__Your assignment__: Copy out the listing below, keeping every character as is.
══ Dataset extract
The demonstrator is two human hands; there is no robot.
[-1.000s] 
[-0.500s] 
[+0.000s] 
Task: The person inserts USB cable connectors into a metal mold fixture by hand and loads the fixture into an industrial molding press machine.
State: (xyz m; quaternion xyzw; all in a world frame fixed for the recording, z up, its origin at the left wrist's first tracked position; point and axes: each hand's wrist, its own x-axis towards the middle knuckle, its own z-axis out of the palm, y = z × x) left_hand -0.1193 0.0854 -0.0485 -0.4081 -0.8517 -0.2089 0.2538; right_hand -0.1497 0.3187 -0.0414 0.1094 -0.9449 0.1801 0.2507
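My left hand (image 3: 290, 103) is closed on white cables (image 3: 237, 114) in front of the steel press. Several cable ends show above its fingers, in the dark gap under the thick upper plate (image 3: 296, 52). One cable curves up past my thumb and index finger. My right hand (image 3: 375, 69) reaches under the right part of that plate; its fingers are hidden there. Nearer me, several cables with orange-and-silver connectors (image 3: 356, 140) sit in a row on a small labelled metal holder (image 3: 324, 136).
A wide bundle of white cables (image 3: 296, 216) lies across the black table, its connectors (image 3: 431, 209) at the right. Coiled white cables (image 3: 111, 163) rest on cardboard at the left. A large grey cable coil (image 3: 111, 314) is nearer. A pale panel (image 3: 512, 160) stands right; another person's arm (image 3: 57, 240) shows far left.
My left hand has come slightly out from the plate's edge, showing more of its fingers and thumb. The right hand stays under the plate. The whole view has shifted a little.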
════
__Answer space__:
The demonstrator is two human hands; there is no robot.
[-1.000s] 
[-0.500s] 
[+0.000s] 
Task: The person inserts USB cable connectors into a metal mold fixture by hand and loads the fixture into an industrial molding press machine.
State: (xyz m; quaternion xyzw; all in a world frame fixed for the recording, z up, its origin at the left wrist's first tracked position; point and axes: each hand's wrist, its own x-axis towards the middle knuckle, its own z-axis out of the palm, y = z × x) left_hand -0.1193 0.0854 -0.0485 -0.4081 -0.8517 -0.2089 0.2538; right_hand -0.1497 0.3187 -0.0414 0.1094 -0.9449 0.1801 0.2507
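My left hand (image 3: 290, 103) is closed on white cables (image 3: 237, 114) in front of the steel press. Several cable ends show above its fingers, in the dark gap under the thick upper plate (image 3: 296, 52). One cable curves up past my thumb and index finger. My right hand (image 3: 375, 69) reaches under the right part of that plate; its fingers are hidden there. Nearer me, several cables with orange-and-silver connectors (image 3: 356, 140) sit in a row on a small labelled metal holder (image 3: 324, 136).
A wide bundle of white cables (image 3: 296, 216) lies across the black table, its connectors (image 3: 431, 209) at the right. Coiled white cables (image 3: 111, 163) rest on cardboard at the left. A large grey cable coil (image 3: 111, 314) is nearer. A pale panel (image 3: 512, 160) stands right; another person's arm (image 3: 57, 240) shows far left.
My left hand has come slightly out from the plate's edge, showing more of its fingers and thumb. The right hand stays under the plate. The whole view has shifted a little.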

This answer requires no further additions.